Before presenting the code, we will show our "most interesting" structure
4.6.2 - Computing the 15 most interesting values To rank a new mail, we compute its 15 most interesting values (meaning the
tokens with the highest or lowest spam probability, possibly discarding the equally probable tokens). This involves extracting the top 15 values in a list of Double.
We first used a sorted tStringList, converting the Doubles into formatted strings. Feeling that this conversion was not efficient, we then used a binary tree, sorted on the double value. Because the tree keeps all the values, we
changed again to use an array limited to 15 values, wich is sorted to easily keep track of the lowest value. This is not the most interesting part of the code (pun intended), but here it is:
procedure c_most_interesting_list.add_most_interesting_decreasing(
p_how_far_away_from_05, p_probability: Double; p_token: String);
var l_insert_index: Integer;
l_move_index: Integer; begin
if m_count= 0 then begin
// -- empty: insert at the first position
l_insert_index:= 0; // -- prepare next
Inc(m_count); end
else // -- only insert if
// -- - either not full
// -- - or the probability is greater then our smallest probability
if (p_how_far_away_from_05>
m_most_interesting_array[m_count- 1].m_how_far_away_from_05)
or (m_count< m_count_max)
then begin
// -- find the last item lower than our probability
l_insert_index:= 0;
while (l_insert_index< m_count)
and (m_most_interesting_array[l_insert_index].m_how_far_away_from_05>=
p_how_far_away_from_05) do
Inc(l_insert_index);
if m_count< m_count_max
then Inc(m_count);
end
else // -- too small: no insertion
l_insert_index:= -1;
if l_insert_index>= 0 then begin
if l_insert_index< m_count- 1
then
for l_move_index:= m_count- 1 downto l_insert_index+ 1 do
m_most_interesting_array[l_move_index]:=
m_most_interesting_array[l_move_index- 1];
// -- now insert
m_most_interesting_array[l_insert_index].m_how_far_away_from_05:=
p_how_far_away_from_05;
m_most_interesting_array[l_insert_index].m_probability:=
p_probability;
m_most_interesting_array[l_insert_index].m_token:=
p_token; end;
end; // add_most_interesting_decreasing |
4.6.3 - Testing a new mail
Let's go back to our c_bayes_spam_filter to show how we rank a new e-mail. We must - build the frequency list for this text
- compute the array of the 15 most interesting values
- merge those values into a composite index
Here is the code:
function c_bayes_spam_filter.f_test_mail(p_full_file_name: String;
p_c_result_list: tStrings): Double;
var l_c_test_mail_token_frequency_list: c_hash_table;
procedure build_mail_token_list; begin
with c_mail_scanner.create_mail_scanner('', m_token_length_min) do
begin f_load_from_file(p_full_file_name);
if m_e_mail_scanning
then _add_e_mail_file_tokens(f_c_self,
l_c_test_mail_token_frequency_list, True)

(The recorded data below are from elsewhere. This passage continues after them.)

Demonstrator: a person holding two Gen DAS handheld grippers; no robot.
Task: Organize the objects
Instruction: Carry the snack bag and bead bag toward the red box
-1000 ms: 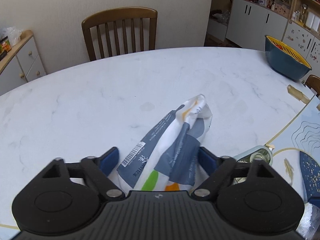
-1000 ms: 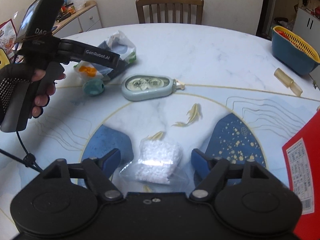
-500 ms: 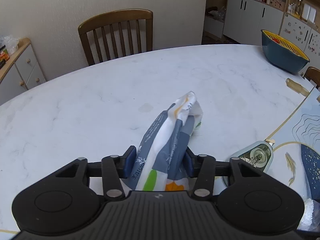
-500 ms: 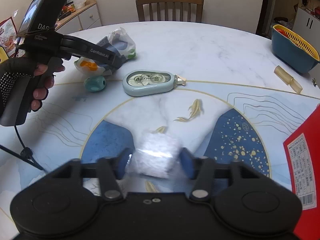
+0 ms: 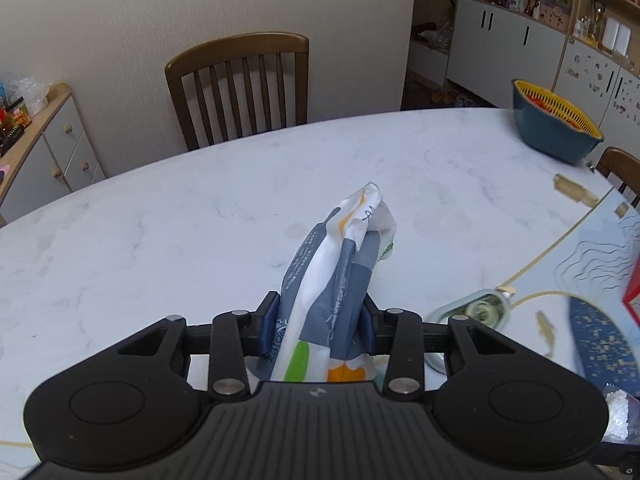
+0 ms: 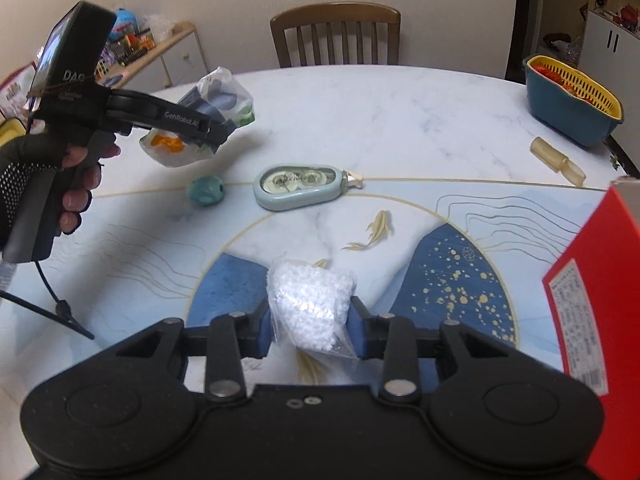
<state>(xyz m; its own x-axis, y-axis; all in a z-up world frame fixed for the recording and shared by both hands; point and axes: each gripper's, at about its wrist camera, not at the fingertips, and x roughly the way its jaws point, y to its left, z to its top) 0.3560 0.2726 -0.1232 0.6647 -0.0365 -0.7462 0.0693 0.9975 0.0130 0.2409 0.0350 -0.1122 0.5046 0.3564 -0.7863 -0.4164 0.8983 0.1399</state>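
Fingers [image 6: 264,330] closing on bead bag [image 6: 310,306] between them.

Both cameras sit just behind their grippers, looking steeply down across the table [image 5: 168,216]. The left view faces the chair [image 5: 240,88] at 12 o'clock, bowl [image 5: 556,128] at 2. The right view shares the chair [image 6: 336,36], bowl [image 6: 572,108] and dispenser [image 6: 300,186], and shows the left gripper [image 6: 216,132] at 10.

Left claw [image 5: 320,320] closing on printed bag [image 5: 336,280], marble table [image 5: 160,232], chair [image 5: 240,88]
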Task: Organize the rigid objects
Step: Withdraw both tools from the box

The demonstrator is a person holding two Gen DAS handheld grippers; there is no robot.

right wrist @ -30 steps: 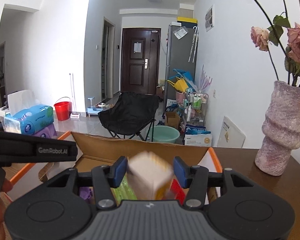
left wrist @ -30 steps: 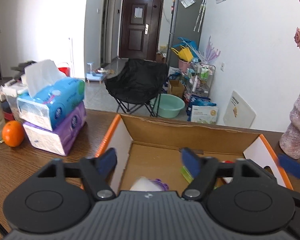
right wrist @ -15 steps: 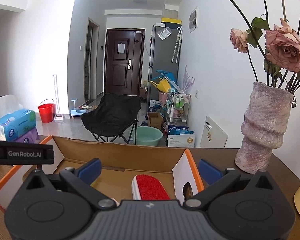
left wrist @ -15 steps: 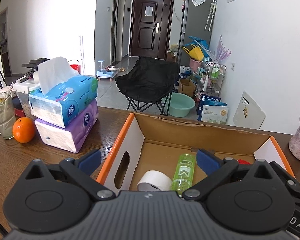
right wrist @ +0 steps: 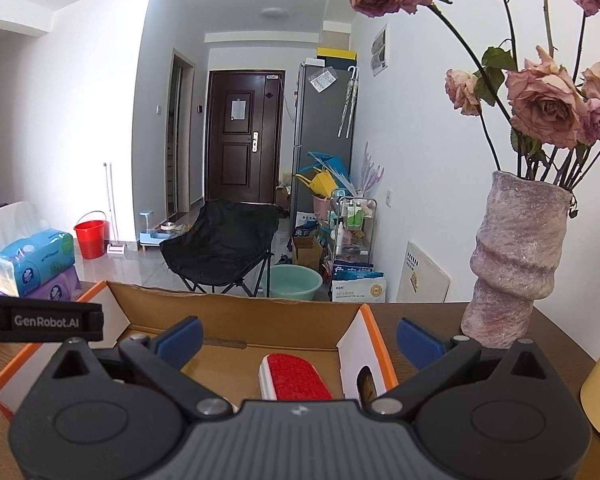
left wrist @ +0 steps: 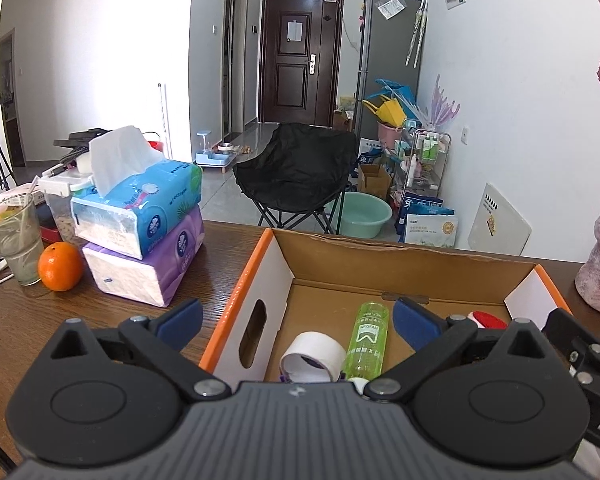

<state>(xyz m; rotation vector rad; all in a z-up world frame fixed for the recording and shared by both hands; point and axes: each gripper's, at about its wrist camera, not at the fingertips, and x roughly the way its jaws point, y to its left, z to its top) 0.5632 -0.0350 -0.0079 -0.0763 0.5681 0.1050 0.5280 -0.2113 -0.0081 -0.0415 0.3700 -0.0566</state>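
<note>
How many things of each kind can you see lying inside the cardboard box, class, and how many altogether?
Tape roll: 1
Green bottle: 1
Red brush: 1
Total: 3 in the box; the hand-held grippers hide part of its floor, so more may lie there.

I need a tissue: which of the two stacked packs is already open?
The blue tissue pack, on top: a white sheet sticks out. The purple pack beneath shows none.

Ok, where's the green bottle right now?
In the left wrist view the green bottle lies on its side on the floor of the cardboard box, just right of the white tape roll.
</note>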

else _add_raw_tokens(f_c_self,
l_c_test_mail_token_frequency_list, True);
Free; end; // with c_mail_scanner
end; // build_mail_token_list
var l_c_email_most_interesting_list: c_most_interesting_list;
procedure compute_mail_token_probabilities;
var l_mail_token: String;
l_pt_mail_hash_data: t_pt_hash_data;
l_spam_probability: Double;
l_how_far_away_from_05: Double; begin
l_c_email_most_interesting_list:=
c_most_interesting_list.create_most_interesting_list('',
m_interesting_word_count);
with c_hash_iterator.create_hash_iterator('',
l_c_test_mail_token_frequency_list) do begin
while f_move_next do
with f_pt_current_hash_data^ do
begin
l_mail_token:= m_hash_string;
l_pt_mail_hash_data:=
m_c_spam_token_probability_list.f_pt_search_hash_data(l_mail_token);
if l_pt_mail_hash_data<> Nil
then l_spam_probability:= l_pt_mail_hash_data^.m_hash_probability
else l_spam_probability:= m_e_mail_unknown_token_probability;
l_how_far_away_from_05:= Abs(0.5- l_spam_probability);
l_c_email_most_interesting_list.add_most_interesting_decreasing(
l_how_far_away_from_05, l_spam_probability, l_mail_token);
end; // while f_move_next
Free;
end; // with c_hash_iterator.create_hash_iterator
end; // compute_mail_token_probabilities
procedure compute_composite_with_most_spams; var // -- abc..n
l_mutliplied: Double;
// -- (1 - a)(1 - b)(1 - c)..(1-n)
l_complement_mutilplied: Double;
l_best_index: Integer;
l_probability: Double;
l_ratio: Double; begin
l_mutliplied:= 1; l_complement_mutilplied:= 1;
p_c_result_list.Clear;
with l_c_email_most_interesting_list do
for l_best_index:= 0 to m_count- 1 do
with m_most_interesting_array[l_best_index] do
begin
l_probability:= m_probability;
l_mutliplied:= l_mutliplied * l_probability;
l_complement_mutilplied:= l_complement_mutilplied
* (1 - l_probability);
l_ratio:= l_mutliplied / (l_mutliplied + l_complement_mutilplied);
p_c_result_list.Add(Format('proba %0.7f away %0.7f => ratio %1.7f ',
[l_probability, m_how_far_away_from_05, l_ratio])+ m_token);
end; // with l_c_email_most_interesting_list
Result:= l_mutliplied / (l_mutliplied + l_complement_mutilplied);
end; // compute_composite_with_most_spams
begin // f_test_mail
l_c_test_mail_token_frequency_list:= c_hash_table.create_hash_table('');
build_mail_token_list; compute_mail_token_probabilities;
compute_composite_with_most_spams; l_c_test_mail_token_frequency_list.Free;
end; // f_test_mail |
4.7 - The main project The rest of the project is purely administrative:
- we use our usual DirectoryListbox / tFileListBox to select the files. Spam training mails are located in a SPAM\ folder, ok training mails in OK\, spam testing mails in TEST_SPAM\ and ok testing mails in TEST_OK\
- the "compute" button analyzes the files in the training folders. A proportion of those files is not included, but copied instead in the test folders
- the "compute_probabilities_" computes the token spam probability list. The
result may be examined in a tMemo
- the "test_ok_mail_" and "test_spam_mail_" buttons analyze the mails kept for testing. The result is displayed in a tListBox on the right, and clicking on the listbox displays
- the most interesting tokens with their probabilities
- the raw mail, the content text and .html, the full token list
Here is a snapshot of the execution after the training:
After clicking "test_spam_mail" this becomes:
where the first column is the composite index, followed by the e-mail file name.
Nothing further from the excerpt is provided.